E’ forse sfuggita ai più, ma è importante, la notizia che A2A ha avviato un progetto per utilizzare il calore fino ad oggi dissipato dai grandi data center energivori di Milano. Ne usufruiranno 1.250 famiglie del capoluogo regionale, piccola cosa ma tendenza virtuosa. I data center, contrariamente a chi pensa che internet sia gratuito, si prevede che nel 2050, dopodomani, mangeranno mille volte l’elettricità di oggi. Che almeno restituiscano calore. Si chiama economia circolare. L’esponenziale sviluppo della domanda di elettricità, dovuto appunto anche al successo dell’Intelligenza artificiale e all’applicazione sempre più generalizzata dell’on line per qualsiasi cosa, è il grande problema del nostro tempo, forse la prima delle riforme economiche da avviare.

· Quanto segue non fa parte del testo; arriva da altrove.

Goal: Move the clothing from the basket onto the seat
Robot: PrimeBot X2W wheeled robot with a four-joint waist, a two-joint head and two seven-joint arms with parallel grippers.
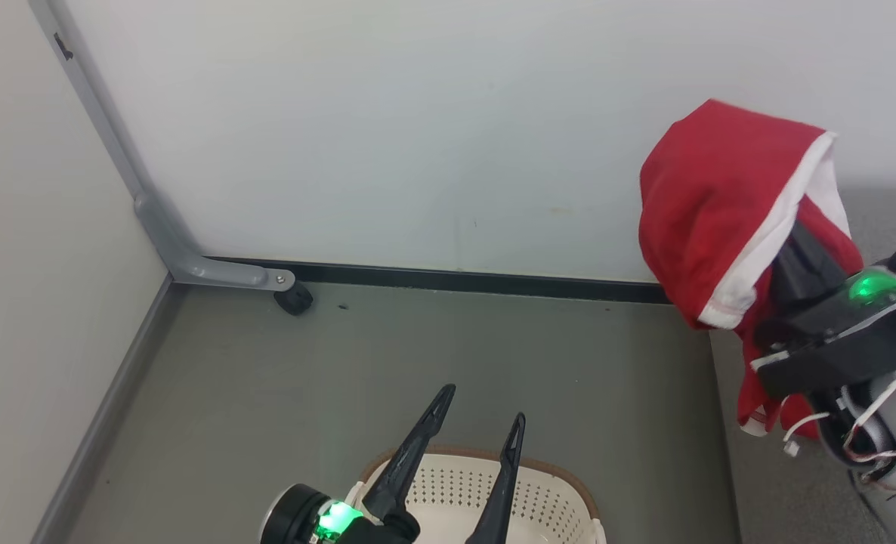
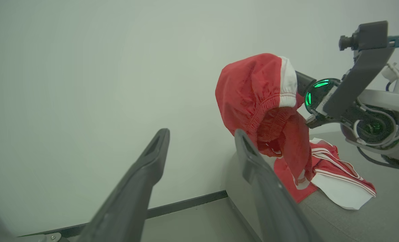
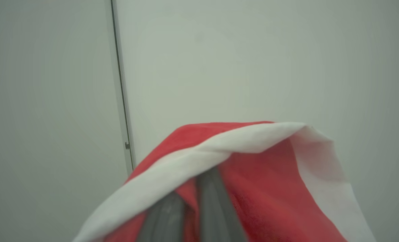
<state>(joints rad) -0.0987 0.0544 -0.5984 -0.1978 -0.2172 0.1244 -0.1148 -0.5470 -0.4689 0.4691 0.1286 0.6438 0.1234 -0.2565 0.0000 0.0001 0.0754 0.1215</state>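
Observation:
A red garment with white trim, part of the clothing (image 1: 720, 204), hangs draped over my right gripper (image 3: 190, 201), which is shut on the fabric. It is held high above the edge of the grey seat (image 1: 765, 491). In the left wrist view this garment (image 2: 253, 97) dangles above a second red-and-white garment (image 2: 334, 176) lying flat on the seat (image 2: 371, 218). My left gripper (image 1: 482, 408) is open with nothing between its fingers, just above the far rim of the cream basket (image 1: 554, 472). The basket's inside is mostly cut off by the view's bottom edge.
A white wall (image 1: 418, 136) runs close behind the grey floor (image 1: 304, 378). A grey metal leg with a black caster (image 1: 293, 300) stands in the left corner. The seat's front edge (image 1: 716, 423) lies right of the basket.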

Tema globale che entra - via bollette in crescita - dentro le tasche di ciascuno di noi. E che si aggraverà se va avanti invece l’idea di regionalizzare le politiche energetiche con l’autonomia differenziata.
In Italia, lo stiamo affrontando da anni con furbesche politiche di tariffazione, che discendono da scelte energetiche del passato, prima tra tutte l’abbandono del nucleare, inizialmente fiore all’occhiello tecnologico del Paese. Il risultato è che famiglie ed imprese pagano le bollette più care d’Europa, in certi casi anche il 50% in più. Di recente, a causa dell’invasione dell’Ucraina, la crisi dei prezzi è stata pesante, e sommandosi al Covid, ha prodotto la necessità di sussidi miliardari a pioggia. Poi, la benemerita diversificazione Eni dell’approvvigionamento (sempre con Paesi a rischio, peraltro) ha consentito di venirne fuori, ma uno studio di Milano Bicocca ha dimostrato che più l’emergenza si è attenuata, più è aumentato il divario tra l’Italia e i suoi partner/concorrenti. Ne ha risentito dal 2021 la produzione industriale dei settori dipendenti dall’elettricità. Se pensiamo cosa significa pagare l’energia mediamente più del 30%, è da considerare miracolosa la resilienza dell’industria italiana e la sua capacità recente di superare le performance tedesche. Tuttavia, come osserva Federico Fubini, se applicassimo semplicemente la tariffazione spagnola, il made in Italy volerebbe, alleggerito da oneri impropri sul costo energetico.
Il pasticcio principale riguarda le rinnovabili, croce e delizia, amate e combattute spesso proprio per ragioni ambientali. Soprattutto, occorre uscire dalla forzatura della tariffa uguale per tutte le fonti, rinnovabili e non, con relazione obbligata al prezzo del gas, più alto. Anche il calore prodotto dai data center di cui si diceva ha un costo di gran lunga inferiore, ma verrà fatto pagare come quello proveniente da gas o addirittura carbone. È illogico. La Spagna ha introdotto una differenza, facendo pagare elettricità da rinnovabili per quello che costano, ed ecco che a maggio l’elettricità è costata agli spagnoli 37 euro al mgw, agli italiani 95! È qui che occorre intervenire, anche con tariffa europea unica, altro che regionale. L’Unione europea ha emesso da poco un regolamento per allineare la vendita delle rinnovabili al costo relativo, ma in Italia va prima risolto un conflitto di interessi politici e corporativi. C’è la tendenza a fissare prezzi convenienti non per gli utilizzatori finali, ma per i proprietari di terreni dove si installano gli impianti, beneficiari del delta tra costo e tariffa prefissata dall’ente governativo. La Sardegna ha bloccato per 18 mesi nuove autorizzazioni a fronte di richieste che valgono 57,6 mgw, l’equivalente di 85mila campi da calcio, ma il Governo ha impugnato la legge regionale.
Del resto, l’impegno italiano con l’Ue è quello di varare 70 mgw entro il 2030, cioè quasi 10 mgw all’anno, ma negli ultimi due ne abbiamo realizzati al massimo un paio. Insomma, non si capisce se le rinnovabili sono una scelta virtuosa da incoraggiare (come si è fatto riempiendo i tetti privati di piccoli impianti, peraltro cinesi, finanziati con il 110%) o un pericolo da non incentivare. Sempre ideologie (le rinnovabili sono di destra o di sinistra?) e mai l’interesse prevalente del consumatore.